Fredy mengangguk dan meraih cangkir kopi di depannya. Ditiup, lalu disesapnya pelan-pelan.

“Sebentar lagi kalian sudah lulus. Habis itu, Nak Fredy mau kerja apa langsung nikah?” Harun kembali memancing. 

“Wah, kalo aku ya kerja dulu lah, Pak. Biar Mamak aku di kampung merasakan dulu duit hasil kerja kerasku. Setelah itu baru menabung untuk melamar gadis pujaanku,” jawabnya sembari melirik ke arah Mia. 

Mia pura-pura tidak melihat, sengaja menatap ke arah lain. 

Duh, dijebak Bapak kok ya malah liat sini toh orang ini, gerutu Mia dalam hati.

“Wah, bagus itu. Laki-laki memang kudu tunjukkan tanggung jawab pada keluarga. Apalagi, setelah menikah, pria tetap punya tanggung jawab pada keluarga besarnya. Berbeda dengan wanita, yang setelah menikah menjadi hak mutlak suaminya.” 

“Betul itu, Pak. Aku ini pria bertanggung jawab, gemar menabung, dan tidak sombong,” jawab Fredy mempromosikan dirinya.

Harun menatap geli pada Fredy. “Nak Fredy ini humoris, ya. Bapak suka.”
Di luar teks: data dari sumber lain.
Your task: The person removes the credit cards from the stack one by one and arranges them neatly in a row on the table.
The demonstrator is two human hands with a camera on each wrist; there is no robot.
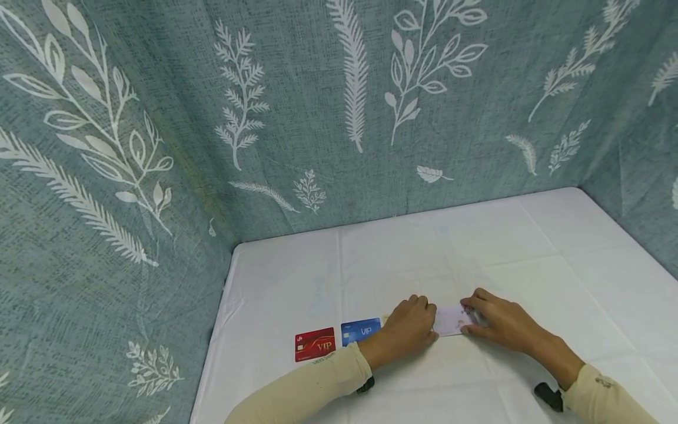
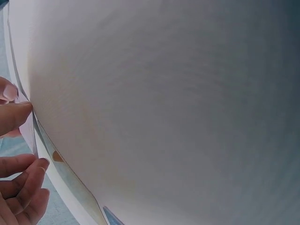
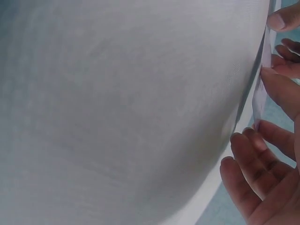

Yang merasa dipuji, tersipu-sipu. 

Ah, awal yang baik, batin Fredy. Dia berdehem dan meraih camilan di toples walau belum dipersilahkan. Perutnya terasa lapar, tadi tak sempat sarapan. 

“Mia sendiri rencana ambil S2 dulu. Habis itu baru kami nikahkan dengan pria yang tepat. Ndak harus kaya atau berlebih. Yang penting baik, bertanggung jawab, muslim taat, supaya bisa membimbing dia meraih bahagia dunia dan akhirat. 

Agama itu harga mati buat kami orang-orang di sini. Kalau silaturahmi, berteman dan bersaudara, kami tak pernah membedakan agama. Tapi untuk pernikahan, ketaatan sebagai seorang muslim, itu pertimbangan utama. Islam saja tidak cukup, harus bagus ibadahnya.”

Fredy terbatuk-batuk. Matanya melotot, terkejut. Camilan yang baru saja ia telan, tiba-tiba berhenti di tenggorokan. Mungkin ikut terkejut mendengar penuturan panjang lebar ayah Mia tentang kriteria calon suami untuk anaknya tersebut.